What is needed –
Go through the records and copy each line where the string "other" occurs.

**** Excerpted records ****

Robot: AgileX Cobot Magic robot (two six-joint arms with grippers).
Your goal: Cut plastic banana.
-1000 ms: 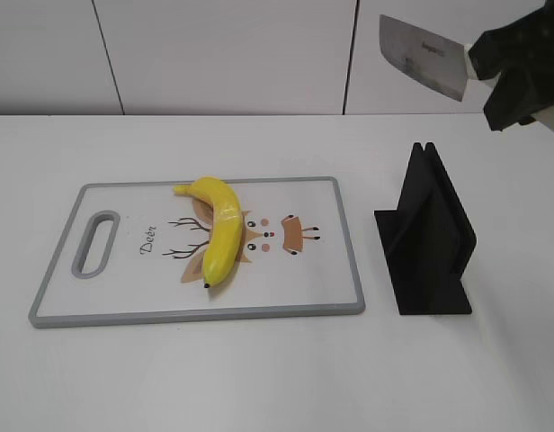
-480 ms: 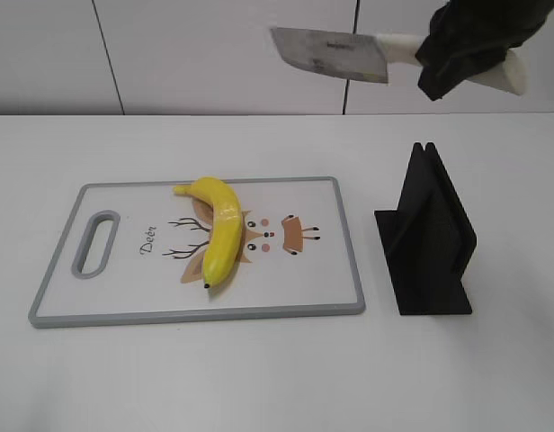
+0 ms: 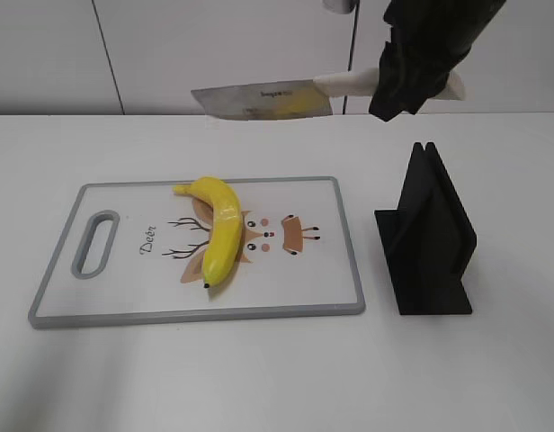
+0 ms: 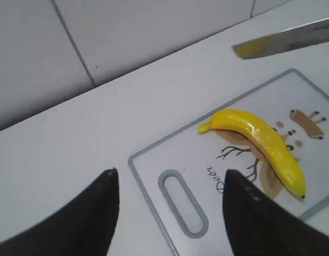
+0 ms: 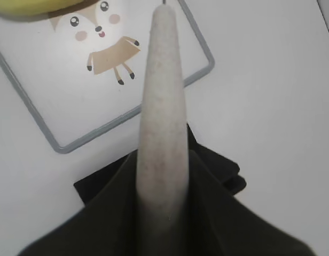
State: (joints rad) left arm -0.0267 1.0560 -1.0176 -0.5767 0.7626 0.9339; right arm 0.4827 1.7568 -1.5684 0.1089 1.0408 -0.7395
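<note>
The plastic banana lies glossy yellow and curved on the white grey-rimmed cutting board. It also shows in the left wrist view, and its edge in the right wrist view. My right gripper is shut on the white handle of a cleaver. The blade hangs level in the air above and behind the banana, and shows in the left wrist view. My left gripper is open and empty above the board's handle slot.
A black knife stand stands on the white table right of the board, and shows under the right wrist. The board bears a cartoon deer print. A white panelled wall runs behind the table.
My right gripper has carried the cleaver left and down, from the upper right corner to above the board's back edge. The blade now lies level. The banana has not moved.
</note>
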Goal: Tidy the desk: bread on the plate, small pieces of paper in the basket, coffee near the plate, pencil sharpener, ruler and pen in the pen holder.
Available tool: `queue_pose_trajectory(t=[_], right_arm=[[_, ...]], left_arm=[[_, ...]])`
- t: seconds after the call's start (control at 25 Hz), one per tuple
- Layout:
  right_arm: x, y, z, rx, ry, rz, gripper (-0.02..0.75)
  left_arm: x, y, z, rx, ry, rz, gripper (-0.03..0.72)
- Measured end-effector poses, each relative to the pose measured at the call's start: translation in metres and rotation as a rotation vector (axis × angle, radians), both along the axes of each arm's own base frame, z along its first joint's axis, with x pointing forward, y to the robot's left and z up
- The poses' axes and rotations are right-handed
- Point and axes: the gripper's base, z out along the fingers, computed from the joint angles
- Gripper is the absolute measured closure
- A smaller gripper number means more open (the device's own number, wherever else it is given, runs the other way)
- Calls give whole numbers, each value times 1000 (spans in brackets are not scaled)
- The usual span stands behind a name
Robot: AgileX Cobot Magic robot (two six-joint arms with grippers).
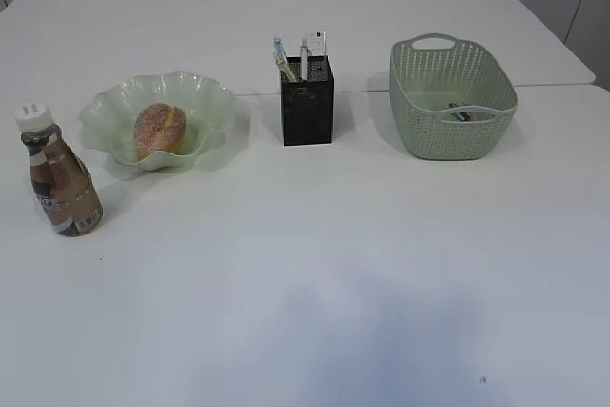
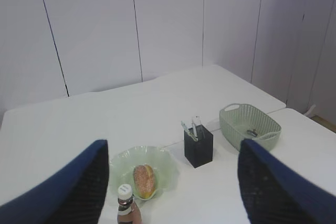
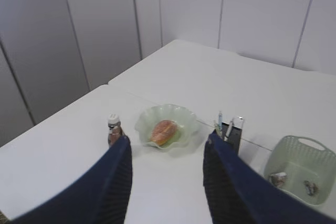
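Both sets of jaws stood wide apart and held nothing: the left gripper [image 2: 170, 187] and the right gripper [image 3: 167, 177] each hung high above the white table [image 1: 334, 264], with only their dark fingers cut off at the frame's bottom edge. One bread roll [image 1: 159, 130] lay in one wavy green plate [image 1: 200, 97]. One coffee bottle [image 1: 62, 174] (white cap, brown contents) stood just beside the plate. One black mesh pen holder [image 1: 307, 102] stood between the plate and one green basket [image 1: 419, 121]; about three thin items poked out of the holder, too small to tell which was pen or ruler. Two small scraps [image 3: 294, 182] lay in the basket, their detail unclear.
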Motion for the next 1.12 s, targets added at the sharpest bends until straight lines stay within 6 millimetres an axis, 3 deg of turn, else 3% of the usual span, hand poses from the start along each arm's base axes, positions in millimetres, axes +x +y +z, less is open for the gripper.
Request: queue_pose_trajectory(t=[0.24, 0.36, 0.4, 0.44, 0.64, 0.92, 1.12], right_arm=[[-35, -16, -38, -34, -3, -45, 368], [-39, -18, -71, -62, 62, -45, 367], [-39, -18, -71, -62, 62, -45, 367], [-39, -18, -93, -78, 107, -44, 367], [-39, -18, -146, -114, 208, -42, 367], [-40, -20, -162, -137, 230, -59, 367], [-35, -26, -166, -189, 225, -120, 367]], left_arm=[[-23, 5, -3, -15, -56, -5, 146], [-31, 5, -5, -21, -73, -27, 151], [-33, 5, -7, -19, -78, -33, 158], [-34, 4, -10, -22, -74, -43, 165], [-24, -3, -40, -22, 24, -94, 176], [4, -16, -107, -11, 241, -153, 178], [16, -17, -138, 68, 300, -149, 179]])
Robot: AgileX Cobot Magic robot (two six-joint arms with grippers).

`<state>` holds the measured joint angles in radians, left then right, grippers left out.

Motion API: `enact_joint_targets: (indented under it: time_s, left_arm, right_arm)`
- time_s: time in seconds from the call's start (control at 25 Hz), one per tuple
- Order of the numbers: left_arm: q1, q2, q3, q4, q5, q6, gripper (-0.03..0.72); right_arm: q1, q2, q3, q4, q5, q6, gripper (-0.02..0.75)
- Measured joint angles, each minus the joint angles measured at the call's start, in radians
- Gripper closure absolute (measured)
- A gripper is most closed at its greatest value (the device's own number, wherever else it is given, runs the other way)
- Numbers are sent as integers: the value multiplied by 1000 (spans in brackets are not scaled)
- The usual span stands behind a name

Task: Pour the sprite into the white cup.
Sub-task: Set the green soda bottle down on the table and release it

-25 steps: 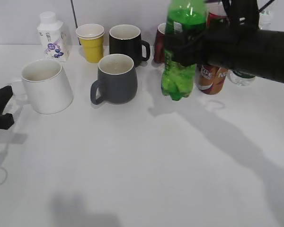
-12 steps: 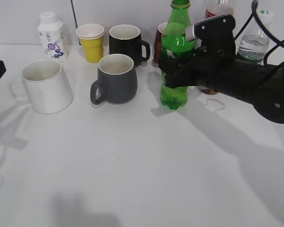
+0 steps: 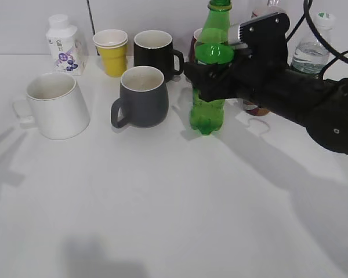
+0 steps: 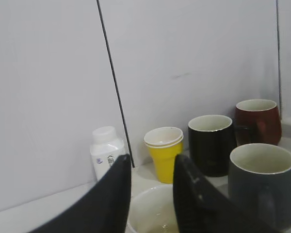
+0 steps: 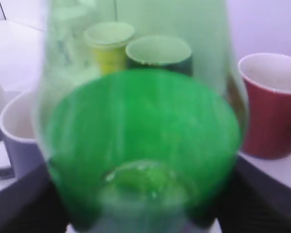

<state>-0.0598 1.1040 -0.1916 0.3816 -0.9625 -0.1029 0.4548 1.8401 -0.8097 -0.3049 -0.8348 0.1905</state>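
Observation:
The sprite (image 3: 207, 98) is a tall green bottle held slightly tilted right of the dark grey mug, its base at or just above the table. My right gripper (image 3: 211, 74) is shut around its middle. In the right wrist view the sprite (image 5: 140, 145) fills the frame, with my right gripper (image 5: 143, 204) closed on either side of it. The white cup (image 3: 55, 104) stands at the left, well apart from the bottle. My left gripper (image 4: 153, 174) is open and empty, with the white cup's rim (image 4: 150, 206) low between its fingers. The left gripper is out of the exterior view.
A dark grey mug (image 3: 142, 95) stands between cup and bottle. Behind are a black mug (image 3: 156, 52), a yellow paper cup (image 3: 112, 52) and a small white bottle (image 3: 62, 43). A water bottle (image 3: 310, 52) stands behind the right arm. A red mug (image 4: 257, 121) stands at the wall.
The right gripper has come down and shifted a little left with the sprite. The left gripper has left the exterior view at the left edge.

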Motion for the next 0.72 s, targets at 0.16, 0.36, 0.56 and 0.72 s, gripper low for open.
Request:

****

Solution to this task –
- A smaller gripper number means more open (the device's own number, wherever else it is given, runs the other way)
- A gripper is most closed at its greatest value (the device's own number, wherever else it is given, runs the other way)

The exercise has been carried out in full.